Подъем, и мы опять наверху. Там непроницаемый мрак и обычно или мертвый штиль с непрекращающимся дождем, или чаще всего жестокий встречный шторм и почти горизонтально секущий дождь, который иногда переходит в снегопад с градом. На палубе между бортами гуляет вода, и поэтому ноги все время мокрые — ведь сапоги не отожмешь, как пару подштанников, и никакая пропитка или смазывание не спасает от влаги. Итак, наши ноги всегда в сырости и холоде, но это далеко не самое страшное во время зимнего плавания вокруг Горна. При смене вахты не произносится никаких лишних слов. Меняются рулевые, старший помощник занимает свое место на юте, а впередсмотрящие идут на бак. У каждого из них только тесная площадка под ногами, где можно сделать всего несколько шагов взад-вперед либо повернуться туда-сюда между двумя кофель-нагелями, поскольку скользкая от воды и льда палуба не подходящее место для прогулок. Но двигаться все-таки необходимо, чтобы хоть как-то убить время, и один из нас придумал подходящее для этого средство — посыпать палубу песком. Как только дождь немного затихал, ют, а также часть средней палубы и бак посыпали песком, и мы целыми часами разгуливали по двое, коротая бесконечно долгие вахты. Нам казалось, что между склянками проходит не тридцать положенных минут, а целый час или два, и вожделенные восемь ударов ждешь целую вечность. Теперь нас занимало только одно — как ускорить течение времени. Мы были рады любой перемене, лишь бы она нарушала тягостную монотонность нашей жизни. Два часа у штурвала, полагавшиеся каждому через вахту, и те ожидались с нетерпением. Самое безотказное средство убить время — долгая «травля» — и та уже не помогала, все истории были выслушаны по многу раз и запомнились каждому слово в слово. Мы до мельчайших подробностей знали жизнь каждого из нас, и теперь говорить нам было в буквальном смысле совершенно не о чем. Что касается песен и шуток, то никто не был расположен к веселью, и сам смех вызвал бы у нас неприятные ощущения, да его и не потерпели бы. Даже обычные разговоры о ближайшем будущем почти прекратились. Мы уже не говорили: «Когда мы будем дома», а лишь вскользь: «Если мы будем дома», а потом, словно по какому-то молчаливому уговору, и вообще перестали упоминать об этом.
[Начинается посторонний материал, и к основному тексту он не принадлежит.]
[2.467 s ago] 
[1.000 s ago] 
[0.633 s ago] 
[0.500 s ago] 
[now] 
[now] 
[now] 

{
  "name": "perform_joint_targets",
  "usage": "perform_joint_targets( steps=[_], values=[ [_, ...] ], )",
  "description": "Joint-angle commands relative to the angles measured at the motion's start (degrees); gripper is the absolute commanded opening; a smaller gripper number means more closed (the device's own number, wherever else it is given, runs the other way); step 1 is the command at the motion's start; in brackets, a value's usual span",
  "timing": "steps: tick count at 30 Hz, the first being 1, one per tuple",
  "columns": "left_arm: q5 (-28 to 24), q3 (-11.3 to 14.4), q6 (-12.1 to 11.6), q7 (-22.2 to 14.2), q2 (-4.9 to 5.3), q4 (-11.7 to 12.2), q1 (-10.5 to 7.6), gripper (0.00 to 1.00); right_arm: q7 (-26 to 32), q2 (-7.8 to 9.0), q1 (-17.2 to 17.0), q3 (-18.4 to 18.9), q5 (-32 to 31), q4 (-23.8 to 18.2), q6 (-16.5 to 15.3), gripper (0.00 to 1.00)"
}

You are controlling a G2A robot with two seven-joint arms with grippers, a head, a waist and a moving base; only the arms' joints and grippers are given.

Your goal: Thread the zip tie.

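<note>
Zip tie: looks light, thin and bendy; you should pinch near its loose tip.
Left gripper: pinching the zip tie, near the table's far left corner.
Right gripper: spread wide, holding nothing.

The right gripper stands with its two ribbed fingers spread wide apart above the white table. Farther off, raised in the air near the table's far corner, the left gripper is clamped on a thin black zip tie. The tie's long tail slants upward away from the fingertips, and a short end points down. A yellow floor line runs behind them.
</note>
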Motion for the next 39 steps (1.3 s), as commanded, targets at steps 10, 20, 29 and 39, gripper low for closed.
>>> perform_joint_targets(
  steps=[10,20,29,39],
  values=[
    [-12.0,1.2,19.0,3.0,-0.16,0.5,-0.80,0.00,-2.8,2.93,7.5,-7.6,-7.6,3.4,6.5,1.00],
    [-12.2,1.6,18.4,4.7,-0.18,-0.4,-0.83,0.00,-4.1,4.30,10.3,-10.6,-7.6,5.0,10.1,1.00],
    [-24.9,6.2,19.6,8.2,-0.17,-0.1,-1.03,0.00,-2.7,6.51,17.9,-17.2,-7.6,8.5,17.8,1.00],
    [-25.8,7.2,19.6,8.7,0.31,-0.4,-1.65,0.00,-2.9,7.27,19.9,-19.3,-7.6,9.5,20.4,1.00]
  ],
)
При таком положении дел немалым событием для нас была кое-какая перестановка вахтенных. Один матрос повредил руку и слег на два-три дня (ведь от холода малейший порез или ссадина превращаются в рану), и на его место заступил плотник. Для нас это явилось приятной неожиданностью, и даже возник спор, кто будет у него напарником. Поскольку Щепка был человеком «с образованием», и мы с ним нередко беседовали, он выбрал меня. Хотя он был финном, однако хорошо говорил по-английски и обстоятельно рассказывал мне о своей стране — обычаях, торговле, городах, а также о своих скитаниях в море, о переезде в Америку и женитьбе на землячке-портнихе, с которой познакомился в Бостоне. Мне же было почти нечего поведать ему, разве что о моей уединенной жизни дома, и, несмотря на все наши старания, за пять или шесть вахт мы полностью «выговорились», и я «передал» его другому матросу из нашей вахты.
Что касается меня, то я изобрел целую систему, позволявшую с некоторой пользой убивать нескончаемые часы вахты. Каждый раз, выходя на палубу и прохаживаясь взад-вперед, я начинал повторять про себя в последовательном порядке всевозможные сведения, накопленные моей памятью: таблицы умножения, мер и весов, цифры на языке обитателей Сандвичевых островов, названия штатов с их столицами, графства Великобритании, имена английских королей и прочее и прочее. Когда я делал долгие паузы, это занятие можно было растянуть на две первые склянки. Затем наступал черед Десяти заповедей, тридцать девятой главы книги Иова и некоторых других мест из Писания. После этого неизменно следовал мой любимый «Отверженный» Каупера; торжественный ритм и мрачное настроение этих строк, а также сюжет поэмы весьма гармонировали с тоскливой монотонностью вахты. Кроме того, я декламировал про себя из Каупера строки, обращенные к Мэри, «Разговор с вороном» и небольшой отрывок из «Застольной беседы». Обилие стихов одного поэта объяснялось тем, что у меня в сундучке лежал томик его произведений. Прочитав на память эти сочинения, а также «Ille et nefasto» Горация и «Erl König» Гёте, я позволял себе далее свободно выбирать стихи или отрывки из прозы, сохранившиеся в моей памяти. Благодаря такому методу можно было скоротать самую долгую вахту, однако этому в немалой степени способствовали периодическая смена рулевых, постановка лага или обычная прогулка к бачку, чтобы напиться воды.